Gilmore doing his best to look professorial.

by Hugh Gilmore

Catch-up from last week: I had been invited by Roberta and Terrence Foss, of Mt. Airy, to come to his mother's house to buy "thousands of old books." Once I arrived I learned that Terry's father, Ernest Foss Jr., had been killed in World War II three months before Terry was born. A few years later, Terry's mother, Jane Hosmer Foss, remarried, this time a man they referred to as "Bob." Terry's mother, Jane, and "Bob" produced three more sons. One died. When Terry's mother died a month ago, she left three sons by two husbands.

She also left a big house in Wyncote, lots of old furniture and thousands of old books, most of them Bob's. Bob had been a college professor. Though he'd died about five years ago, his books had remained in the house, on their shelves, gathering dust, as they awaited their inevitable fate: removal by The Bookman.

That would be I. The job would begin on the third floor, where Bob had his study (in fact it would turn out that the entire third floor never seemed to have been inhabited – nay: not even visited – by anyone other than "Bob.").

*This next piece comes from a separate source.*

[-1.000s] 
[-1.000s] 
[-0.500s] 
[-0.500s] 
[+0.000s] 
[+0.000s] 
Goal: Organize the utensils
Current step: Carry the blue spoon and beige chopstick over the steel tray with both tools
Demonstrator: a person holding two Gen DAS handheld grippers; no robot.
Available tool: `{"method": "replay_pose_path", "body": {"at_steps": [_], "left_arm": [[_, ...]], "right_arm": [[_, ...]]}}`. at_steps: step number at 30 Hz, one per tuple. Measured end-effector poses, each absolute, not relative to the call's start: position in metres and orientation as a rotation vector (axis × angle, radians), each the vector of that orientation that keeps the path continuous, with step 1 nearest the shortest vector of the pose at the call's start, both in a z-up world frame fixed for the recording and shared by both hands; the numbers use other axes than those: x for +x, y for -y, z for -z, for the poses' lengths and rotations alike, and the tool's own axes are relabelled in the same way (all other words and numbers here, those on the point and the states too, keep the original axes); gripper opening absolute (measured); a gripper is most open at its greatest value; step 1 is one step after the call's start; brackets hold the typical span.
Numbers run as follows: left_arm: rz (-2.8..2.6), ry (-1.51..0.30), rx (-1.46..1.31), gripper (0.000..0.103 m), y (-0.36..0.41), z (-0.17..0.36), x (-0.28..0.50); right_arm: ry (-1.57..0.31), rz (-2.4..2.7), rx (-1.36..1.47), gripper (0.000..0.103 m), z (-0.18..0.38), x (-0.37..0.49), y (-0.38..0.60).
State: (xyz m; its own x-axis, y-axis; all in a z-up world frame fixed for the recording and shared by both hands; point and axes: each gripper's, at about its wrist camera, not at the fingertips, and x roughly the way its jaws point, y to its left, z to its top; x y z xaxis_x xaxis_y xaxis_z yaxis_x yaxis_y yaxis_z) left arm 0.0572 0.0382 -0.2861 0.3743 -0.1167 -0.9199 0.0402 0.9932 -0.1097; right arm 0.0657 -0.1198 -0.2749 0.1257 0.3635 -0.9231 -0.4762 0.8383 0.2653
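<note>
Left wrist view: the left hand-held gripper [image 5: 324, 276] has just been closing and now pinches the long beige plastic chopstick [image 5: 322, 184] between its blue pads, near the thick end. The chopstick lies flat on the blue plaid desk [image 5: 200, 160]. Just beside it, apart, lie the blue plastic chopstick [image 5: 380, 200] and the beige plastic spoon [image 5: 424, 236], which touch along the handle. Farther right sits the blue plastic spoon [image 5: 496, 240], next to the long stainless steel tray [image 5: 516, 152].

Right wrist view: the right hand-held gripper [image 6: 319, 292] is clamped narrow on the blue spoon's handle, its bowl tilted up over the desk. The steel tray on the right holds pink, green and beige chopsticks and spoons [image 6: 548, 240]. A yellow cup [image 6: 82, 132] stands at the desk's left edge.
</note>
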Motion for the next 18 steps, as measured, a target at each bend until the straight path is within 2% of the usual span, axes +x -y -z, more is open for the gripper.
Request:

As Terry Foss led me upstairs, I asked, "Can you tell me something about the gent who owned these books?" I always like to know who I'm dealing with when handling someone's bones ... excuse me ... books.

"Yes," said Terry, "He was a professor of English at Temple University, his name was Robert Llewellyn."

I almost fell back down the stairs.

Professor Llewellyn! The Professor Llewellyn who'd so captivated me when I took courses at Temple. Dr. Robert Llewellyn: master of Old English, Old Norse, Old Germanic and Old Icelandic sagas and eddas, Dispenser of Chaucer, Milton, Shakespeare, and, just for fun, 19th Century English novelists – that's who they were calling "Bob"?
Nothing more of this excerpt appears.